Opel said it will continue to seek new markets outside Europe despite pulling out of Australia a year after launching sales in the country.
Opel said it will wind down its sales network in Australia "immediately."
The General Motors Co. unit said tough competition and the high cost of building brand awareness were the reasons it will end sales in the market.
Opel started selling the Corsa subcompact, Astra compact and Insignia mid-sized cars in Australia last August.
An Opel spokesman said the brand couldn't keep pace with discounts made by rivals.
"Opel Australia would need to follow recent competitor price reductions, and significantly reposition the price of its core volume models," the spokesman told Automotive News Europe.
Combined with the marketing investment, cutting car prices further was "not financially viable for any of the parties involved," he said.

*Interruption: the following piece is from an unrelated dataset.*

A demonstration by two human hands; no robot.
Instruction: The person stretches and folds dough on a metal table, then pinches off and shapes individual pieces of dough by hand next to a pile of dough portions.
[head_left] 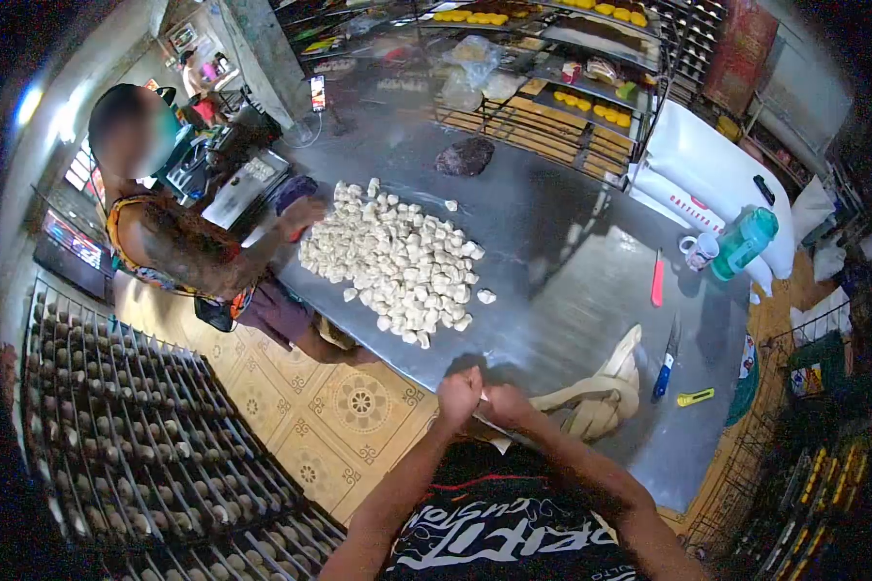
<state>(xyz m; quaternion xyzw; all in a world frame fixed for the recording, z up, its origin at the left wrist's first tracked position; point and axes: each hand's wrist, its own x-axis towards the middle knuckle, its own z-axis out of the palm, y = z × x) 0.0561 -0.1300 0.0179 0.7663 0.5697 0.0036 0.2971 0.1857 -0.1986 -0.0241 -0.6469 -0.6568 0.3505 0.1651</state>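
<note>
My left hand (460, 393) is closed in a fist at the near edge of the metal table (562, 261). Right beside it, my right hand (508, 405) is closed too. A pale bit of dough shows between the two fists. From my right hand a long dough strip (601, 399) runs right and lies in loose folds on the table. Ahead and to the left is a heap of small dough pieces (397, 257). One loose dough piece (486, 295) sits apart on its right side.
A co-worker (179, 232) stands left, a hand at the heap. On the table's right are a red-handled tool (658, 279), a blue-handled knife (665, 373), a yellow cutter (695, 397), a mug (700, 252) and a green bottle (746, 242). A rack of dough balls (155, 436) stands lower left.
</note>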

GM's Australia-based Holden brand could sell rebranded Opels in the future, the spokesman said.
Opel will continue with its export strategy and "we are looking into new markets wherever it makes business sense for us," the spokesman said. He said Opel's launch in Israel had been a success and the brand expects to sell 5,000 cars in the country this year after beginning operations in spring 2011.
Opel aims to boost its vehicle sales outside Europe in a bid to reduce excess factory capacity and cut losses incurred by shrinking European sales. GM's European operations, which comprise Opel and UK sister brand Vauxhall, have lost $18 billion (13.6 billion euros) since 1999, including $1.8 billion last year.
In 2010, the brand created the post of executive director of international operations to grow new business outside Europe, with target markets including China, South America, Australia and South Africa.